Editorial 11/3: How to love yourself when you have seven cents in your bank account

By the Editorial Board

Remembering to love yourself is hard, even under the perfect circumstances. Sometimes you wake up in the morning and think to yourself, “I had a great night’s sleep. Why do I feel like I want to be run over by a Canisius van?” Perhaps you want to be squashed by the shuttle because you truly don’t want to take the biology exam you have, or maybe because a close friend has been blowing you off for weeks and making you feel useless, or just maybe it’s because if you got hit by the van, you would get free tuition. That would be pretty sweet, wouldn’t it?

Financial stress is something that plagues every college student at some point in their careers. Sometimes the stress is a direct result of the bad choices you made. (Did you have to use your last $20 to buy that 30-rack when you know very well that you don’t get paid for another week and ran out of bread yesterday?) Sometimes it’s because of bad choices your friend made. (You took my card to buy gum and instead bought a life-size cardboard cutout of Jack Eichel for your dorm? Why do they even have those at Rite Aid?). Or sometimes it’s completely out of your control. (How was I supposed to know the “check engine” light in my car actually meant something?) However it hits you, financial instability is bound to be an absolute nightmare.

In the age where there is an undisputed trend towards preaching self love above many other things, it is hard to subscribe when you’re using paper towels for toilet paper because you won’t have any money for TP until Friday when you get paid.
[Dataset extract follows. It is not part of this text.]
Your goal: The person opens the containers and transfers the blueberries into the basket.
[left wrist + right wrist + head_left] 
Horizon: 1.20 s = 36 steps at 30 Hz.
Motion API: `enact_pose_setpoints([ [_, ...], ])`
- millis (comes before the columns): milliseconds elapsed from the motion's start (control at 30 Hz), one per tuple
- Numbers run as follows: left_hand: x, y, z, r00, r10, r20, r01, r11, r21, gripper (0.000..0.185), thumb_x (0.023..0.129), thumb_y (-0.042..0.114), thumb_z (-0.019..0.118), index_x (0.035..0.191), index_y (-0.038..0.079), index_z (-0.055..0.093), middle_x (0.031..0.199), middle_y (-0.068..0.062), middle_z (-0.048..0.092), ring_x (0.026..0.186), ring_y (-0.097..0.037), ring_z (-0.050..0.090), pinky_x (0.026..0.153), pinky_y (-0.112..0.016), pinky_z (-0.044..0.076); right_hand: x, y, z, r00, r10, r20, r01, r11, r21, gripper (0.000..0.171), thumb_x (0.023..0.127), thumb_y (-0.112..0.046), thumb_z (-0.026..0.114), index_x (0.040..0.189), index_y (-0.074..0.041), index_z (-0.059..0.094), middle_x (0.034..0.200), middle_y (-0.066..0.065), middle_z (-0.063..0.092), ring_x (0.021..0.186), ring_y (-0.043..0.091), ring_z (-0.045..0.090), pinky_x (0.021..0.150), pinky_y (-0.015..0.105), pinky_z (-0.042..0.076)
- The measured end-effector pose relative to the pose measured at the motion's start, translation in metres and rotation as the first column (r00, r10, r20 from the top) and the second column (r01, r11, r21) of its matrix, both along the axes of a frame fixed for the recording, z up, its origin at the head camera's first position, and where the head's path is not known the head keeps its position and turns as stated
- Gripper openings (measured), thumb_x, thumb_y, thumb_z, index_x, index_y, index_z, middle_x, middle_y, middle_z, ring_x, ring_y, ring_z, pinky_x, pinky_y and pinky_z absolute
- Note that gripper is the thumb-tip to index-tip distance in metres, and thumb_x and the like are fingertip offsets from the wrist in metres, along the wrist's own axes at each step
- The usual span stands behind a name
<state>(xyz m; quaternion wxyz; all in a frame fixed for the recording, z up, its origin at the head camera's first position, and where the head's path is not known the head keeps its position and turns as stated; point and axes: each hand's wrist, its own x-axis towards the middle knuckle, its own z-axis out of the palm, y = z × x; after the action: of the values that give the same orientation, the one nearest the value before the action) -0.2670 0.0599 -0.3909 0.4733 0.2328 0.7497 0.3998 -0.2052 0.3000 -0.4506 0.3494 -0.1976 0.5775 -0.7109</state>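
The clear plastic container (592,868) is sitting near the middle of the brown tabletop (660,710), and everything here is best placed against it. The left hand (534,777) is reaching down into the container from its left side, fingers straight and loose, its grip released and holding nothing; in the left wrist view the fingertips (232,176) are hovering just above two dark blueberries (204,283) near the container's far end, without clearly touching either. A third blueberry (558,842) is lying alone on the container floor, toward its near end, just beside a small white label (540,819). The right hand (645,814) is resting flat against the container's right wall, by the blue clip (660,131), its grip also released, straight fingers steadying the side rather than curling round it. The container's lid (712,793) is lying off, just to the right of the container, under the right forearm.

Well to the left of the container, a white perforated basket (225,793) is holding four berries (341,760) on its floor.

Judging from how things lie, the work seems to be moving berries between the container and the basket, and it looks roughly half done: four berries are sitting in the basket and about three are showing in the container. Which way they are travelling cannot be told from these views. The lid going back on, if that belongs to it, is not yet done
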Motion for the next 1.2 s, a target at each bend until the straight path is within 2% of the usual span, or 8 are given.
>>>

How can you, in good conscience, wipe your butt with the same stuff you use to wipe the spilled ramen flavor packet off your counter? As rough as paper towel is on your booty, you are rougher on yourself.

The truth is, self love is exceptionally difficult, even for those who are independently wealthy. That’s not to say that money doesn’t buy happiness, because money certainly can, to some degree. Objectively, it’s less harmful to cry wearing a silk robe in a nice heated house than it is to cry in three layers of sweatshirts because you “forgot” to pay your heating bill. With that fact locked down, still know that money certainly is not everything.

Here’s some good news for you: being financially unstable is a malady that will probably be solved at some point in your future! You are actively pursuing a college degree, which means that you will have an advantage in the job market. You are reading this article which means you know how to read (which is a privilege untouched by much of the world), and you are actively worried about your finances. Although this worry might eat you up inside, at least you are conscious about your shortcomings. As the old saying goes: being bad at something is the first step to being kind of good at it.

Even though it would be amazing to slap on a face mask from Lush and sink into a bubble bath (rose-scented for the ladies, musky woods-scented for the men, bubble gum-scented for the non-binary people; please remember that scents have genders), you can’t do that. The only thing you can afford from Lush is lip scrub and you’re not kissing anyone, so you should probably spend that $7 on some bread and toilet paper, for God’s sake. However, it has the potential to be equally as amazing to realizing that there are so many college students who are in the same boat as you. (Okay, it will never be as amazing; have you ever smelled Lush products?)

In reality, money rules the world and will probably rule much of your life until you have produced enough of it to live comfortably. That is, unless you discover capitalism for the scam it is and decide to get the heck out of the United States of America and into a place that won’t treat you and your labor as a commodity. Until one of those fates befalls you, try not to worry too much. Someday you will get a job, or marry rich, or sue a small family business for not hanging a wet floor sign and seize all of their assets in a brutal legal battle. Whatever happens, you will be fine. In the meantime, try to love yourself. Frozen body, chafed butt, unmasked face and all.